• Task brief
Transcribe the data that follows. Match it character for character.
(Provided data)
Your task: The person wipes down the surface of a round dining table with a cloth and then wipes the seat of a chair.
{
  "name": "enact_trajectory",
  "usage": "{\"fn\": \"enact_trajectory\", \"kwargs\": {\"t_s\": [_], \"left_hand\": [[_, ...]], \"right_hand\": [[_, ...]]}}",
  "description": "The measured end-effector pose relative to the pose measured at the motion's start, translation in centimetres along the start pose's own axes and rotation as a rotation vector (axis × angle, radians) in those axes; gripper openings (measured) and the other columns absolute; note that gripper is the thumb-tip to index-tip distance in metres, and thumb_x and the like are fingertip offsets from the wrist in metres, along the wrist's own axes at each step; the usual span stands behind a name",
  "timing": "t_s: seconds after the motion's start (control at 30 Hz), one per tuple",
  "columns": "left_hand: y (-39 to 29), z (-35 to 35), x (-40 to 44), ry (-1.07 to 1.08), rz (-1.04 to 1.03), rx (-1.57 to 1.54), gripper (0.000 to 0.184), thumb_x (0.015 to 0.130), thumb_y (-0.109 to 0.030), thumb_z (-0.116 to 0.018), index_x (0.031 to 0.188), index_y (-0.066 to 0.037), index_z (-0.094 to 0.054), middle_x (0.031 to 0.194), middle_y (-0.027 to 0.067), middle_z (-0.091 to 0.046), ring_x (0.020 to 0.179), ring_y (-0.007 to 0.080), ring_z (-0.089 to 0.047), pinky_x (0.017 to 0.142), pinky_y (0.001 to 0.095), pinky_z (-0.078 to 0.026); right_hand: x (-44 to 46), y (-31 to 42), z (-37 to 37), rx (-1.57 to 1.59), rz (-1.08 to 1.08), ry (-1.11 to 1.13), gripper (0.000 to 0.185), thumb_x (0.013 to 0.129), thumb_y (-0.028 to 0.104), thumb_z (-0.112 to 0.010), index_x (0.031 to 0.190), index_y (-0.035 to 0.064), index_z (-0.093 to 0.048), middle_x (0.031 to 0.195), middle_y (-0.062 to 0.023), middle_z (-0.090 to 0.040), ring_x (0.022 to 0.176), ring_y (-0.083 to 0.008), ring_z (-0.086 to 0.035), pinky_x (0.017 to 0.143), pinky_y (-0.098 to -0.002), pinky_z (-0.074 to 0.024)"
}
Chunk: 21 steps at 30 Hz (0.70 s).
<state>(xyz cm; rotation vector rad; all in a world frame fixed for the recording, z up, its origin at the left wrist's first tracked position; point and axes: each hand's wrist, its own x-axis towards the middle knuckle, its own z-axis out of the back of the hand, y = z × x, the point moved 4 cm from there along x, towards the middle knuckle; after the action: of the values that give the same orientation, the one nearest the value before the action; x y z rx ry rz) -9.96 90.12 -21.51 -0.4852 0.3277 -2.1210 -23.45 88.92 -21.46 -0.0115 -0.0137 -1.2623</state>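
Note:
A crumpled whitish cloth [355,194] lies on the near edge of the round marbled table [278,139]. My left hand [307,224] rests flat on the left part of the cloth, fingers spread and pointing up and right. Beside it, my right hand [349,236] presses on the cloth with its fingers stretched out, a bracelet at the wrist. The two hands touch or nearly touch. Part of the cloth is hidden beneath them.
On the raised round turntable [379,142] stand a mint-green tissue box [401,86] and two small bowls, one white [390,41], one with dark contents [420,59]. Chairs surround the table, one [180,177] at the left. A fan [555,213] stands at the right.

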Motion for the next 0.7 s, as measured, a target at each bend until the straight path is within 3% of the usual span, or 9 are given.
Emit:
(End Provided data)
• Output for this exercise
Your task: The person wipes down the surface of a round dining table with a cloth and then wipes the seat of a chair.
{
  "name": "enact_trajectory",
  "usage": "{\"fn\": \"enact_trajectory\", \"kwargs\": {\"t_s\": [_], \"left_hand\": [[_, ...]], \"right_hand\": [[_, ...]]}}",
  "description": "The measured end-effector pose relative to the pose measured at the motion's start, translation in centimetres along the start pose's own axes and rotation as a rotation vector (axis × angle, radians) in those axes; gripper openings (measured) and the other columns absolute; note that gripper is the thumb-tip to index-tip distance in metres, and thumb_x and the like are fingertip offsets from the wrist in metres, along the wrist's own axes at each step; the usual span stands behind a name",
  "timing": "t_s: seconds after the motion's start (control at 30 Hz), one per tuple",
  "columns": "left_hand: y (-39 to 29), z (-35 to 35), x (-40 to 44), ry (-1.07 to 1.08), rz (-1.04 to 1.03), rx (-1.57 to 1.54), gripper (0.000 to 0.184), thumb_x (0.015 to 0.130), thumb_y (-0.109 to 0.030), thumb_z (-0.116 to 0.018), index_x (0.031 to 0.188), index_y (-0.066 to 0.037), index_z (-0.094 to 0.054), middle_x (0.031 to 0.194), middle_y (-0.027 to 0.067), middle_z (-0.091 to 0.046), ring_x (0.020 to 0.179), ring_y (-0.007 to 0.080), ring_z (-0.089 to 0.047), pinky_x (0.017 to 0.142), pinky_y (0.001 to 0.095), pinky_z (-0.078 to 0.026); right_hand: x (-44 to 46), y (-31 to 42), z (-37 to 37), rx (-1.57 to 1.59), rz (-1.08 to 1.08), ry (-1.11 to 1.13), gripper (0.000 to 0.185), thumb_x (0.013 to 0.129), thumb_y (-0.028 to 0.104), thumb_z (-0.112 to 0.010), index_x (0.031 to 0.190), index_y (-0.035 to 0.064), index_z (-0.093 to 0.048), middle_x (0.031 to 0.195), middle_y (-0.062 to 0.023), middle_z (-0.090 to 0.040), ring_x (0.022 to 0.176), ring_y (-0.083 to 0.008), ring_z (-0.086 to 0.035), pinky_x (0.017 to 0.143), pinky_y (-0.098 to -0.002), pinky_z (-0.074 to 0.024)"
}
Chunk: 21 steps at 30 Hz (0.70 s).
<state>(xyz cm; rotation vector rad; all in a world frame fixed for the recording, z up, its origin at the left wrist's first tracked position; point and axes: each hand's wrist, its own x-axis towards the middle knuckle, its own z-axis out of the back of the hand, y = z × x, the point moved 4 cm from there along x, towards the middle knuckle; after the action: of the values that give the same orientation, the one nearest the value before the action; x y z rx ry rz) -9.96 90.12 -21.51 -0.4852 0.3277 -2.1210 -23.45 88.92 -21.46 -0.0115 -0.0137 -1.2623</state>
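Note:
A crumpled whitish cloth [355,194] lies on the near edge of the round marbled table [278,139]. My left hand [307,224] rests flat on the left part of the cloth, fingers spread and pointing up and right. Beside it, my right hand [349,236] presses on the cloth with its fingers stretched out, a bracelet at the wrist. The two hands touch or nearly touch. Part of the cloth is hidden beneath them.
On the raised round turntable [379,142] stand a mint-green tissue box [401,86] and two small bowls, one white [390,41], one with dark contents [420,59]. Chairs surround the table, one [180,177] at the left. A fan [555,213] stands at the right.
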
Motion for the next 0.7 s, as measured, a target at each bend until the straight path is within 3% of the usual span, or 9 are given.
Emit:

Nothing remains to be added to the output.